Capabilities deployed

  • Custom matching layer configured against research protocol specifications for both organs and tissue
  • Protocol intake structure supporting multiple active protocols simultaneously across organ and tissue types, updatable as protocols change
  • Donor attribute extraction fields tuned to research-relevant organ and tissue characteristics
  • Candidate allocation surfacing: for each organ or tissue, which active protocols it may satisfy and where it falls short
  • PARTIAL and exclusion flag logic reflecting each protocol's specific exclusion criteria
  • Coordinator routing based on protocol ownership, with match evidence delivered alongside the recommendation
  • Research coordinator sign-off capture with allocation decision recorded against the AI-surfaced recommendation
  • Audit trail recording protocol version, donor attributes, AI recommendation, and qualified human allocation decision

What the workflow now supports

Research coordinators receive structured allocation recommendations rather than manually compiled candidate matches. Each recommendation shows which protocol an organ or tissue may satisfy, which donor attributes support that match, and where the donor does not meet protocol requirements. Coordinators review the recommendation, confirm or adjust the allocation, and their decision is recorded against the DonorIQ output.

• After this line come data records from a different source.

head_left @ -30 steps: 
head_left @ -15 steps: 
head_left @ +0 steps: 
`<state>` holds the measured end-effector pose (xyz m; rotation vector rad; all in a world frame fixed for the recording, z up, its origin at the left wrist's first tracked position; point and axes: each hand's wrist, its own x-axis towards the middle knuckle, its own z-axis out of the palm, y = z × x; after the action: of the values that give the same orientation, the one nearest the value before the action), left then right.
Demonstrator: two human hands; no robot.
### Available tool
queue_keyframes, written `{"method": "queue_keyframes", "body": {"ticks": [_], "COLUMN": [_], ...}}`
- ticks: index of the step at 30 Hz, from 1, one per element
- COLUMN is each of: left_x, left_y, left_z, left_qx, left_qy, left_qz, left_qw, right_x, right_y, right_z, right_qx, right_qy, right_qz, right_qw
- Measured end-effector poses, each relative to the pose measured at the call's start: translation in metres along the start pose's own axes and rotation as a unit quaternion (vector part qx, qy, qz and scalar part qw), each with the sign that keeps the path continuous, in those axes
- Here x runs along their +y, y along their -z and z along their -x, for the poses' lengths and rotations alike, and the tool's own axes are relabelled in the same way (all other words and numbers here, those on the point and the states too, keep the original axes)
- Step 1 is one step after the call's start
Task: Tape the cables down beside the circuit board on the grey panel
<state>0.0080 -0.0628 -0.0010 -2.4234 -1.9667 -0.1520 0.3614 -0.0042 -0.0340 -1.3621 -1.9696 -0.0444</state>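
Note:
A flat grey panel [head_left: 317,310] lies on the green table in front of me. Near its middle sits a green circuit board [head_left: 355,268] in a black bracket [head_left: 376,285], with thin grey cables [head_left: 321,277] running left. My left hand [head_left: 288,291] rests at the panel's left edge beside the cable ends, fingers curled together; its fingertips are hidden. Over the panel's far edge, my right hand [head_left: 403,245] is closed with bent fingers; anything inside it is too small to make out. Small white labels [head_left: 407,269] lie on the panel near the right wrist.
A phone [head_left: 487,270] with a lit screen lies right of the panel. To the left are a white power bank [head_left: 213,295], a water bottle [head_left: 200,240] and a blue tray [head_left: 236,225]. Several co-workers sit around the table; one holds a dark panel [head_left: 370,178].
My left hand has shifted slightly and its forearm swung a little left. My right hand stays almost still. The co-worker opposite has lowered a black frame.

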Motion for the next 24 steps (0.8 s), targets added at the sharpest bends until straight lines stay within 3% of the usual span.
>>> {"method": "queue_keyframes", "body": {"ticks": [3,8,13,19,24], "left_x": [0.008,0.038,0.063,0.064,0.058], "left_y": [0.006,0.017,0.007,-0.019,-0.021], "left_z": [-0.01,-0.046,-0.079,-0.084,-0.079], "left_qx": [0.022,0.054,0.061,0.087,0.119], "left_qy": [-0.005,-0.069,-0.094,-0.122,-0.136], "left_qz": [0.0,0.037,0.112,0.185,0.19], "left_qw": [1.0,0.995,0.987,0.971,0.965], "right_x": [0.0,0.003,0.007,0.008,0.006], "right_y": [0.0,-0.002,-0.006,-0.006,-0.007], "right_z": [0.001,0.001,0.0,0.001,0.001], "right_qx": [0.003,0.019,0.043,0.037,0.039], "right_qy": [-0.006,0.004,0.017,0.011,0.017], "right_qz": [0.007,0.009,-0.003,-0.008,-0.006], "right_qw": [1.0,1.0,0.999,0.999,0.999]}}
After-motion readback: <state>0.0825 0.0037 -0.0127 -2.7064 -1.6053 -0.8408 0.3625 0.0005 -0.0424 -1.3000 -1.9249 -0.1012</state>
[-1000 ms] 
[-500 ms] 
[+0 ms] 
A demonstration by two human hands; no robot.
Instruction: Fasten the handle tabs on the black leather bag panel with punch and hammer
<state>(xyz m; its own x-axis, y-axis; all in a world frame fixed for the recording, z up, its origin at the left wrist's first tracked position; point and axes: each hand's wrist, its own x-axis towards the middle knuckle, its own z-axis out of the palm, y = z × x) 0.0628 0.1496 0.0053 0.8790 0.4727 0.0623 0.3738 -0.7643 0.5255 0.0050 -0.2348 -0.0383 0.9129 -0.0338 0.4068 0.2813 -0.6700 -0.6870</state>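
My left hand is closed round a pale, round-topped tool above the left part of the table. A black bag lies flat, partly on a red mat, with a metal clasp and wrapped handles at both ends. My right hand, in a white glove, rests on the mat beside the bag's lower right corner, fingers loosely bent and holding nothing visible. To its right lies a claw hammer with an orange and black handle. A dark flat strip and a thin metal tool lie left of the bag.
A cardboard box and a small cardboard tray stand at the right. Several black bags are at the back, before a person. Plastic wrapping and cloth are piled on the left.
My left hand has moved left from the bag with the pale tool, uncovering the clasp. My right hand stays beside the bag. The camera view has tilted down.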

Protocol changes propagate into the matching layer when criteria are updated. The system works against currently active protocols rather than a fixed ruleset. The allocation record captures the protocol version that was active at the time of the decision.

This configuration does not make allocation decisions. It matches donor organs and tissue to protocol requirements, flags where requirements are not met, and routes the resulting recommendation to the human who holds the allocation authority for that protocol.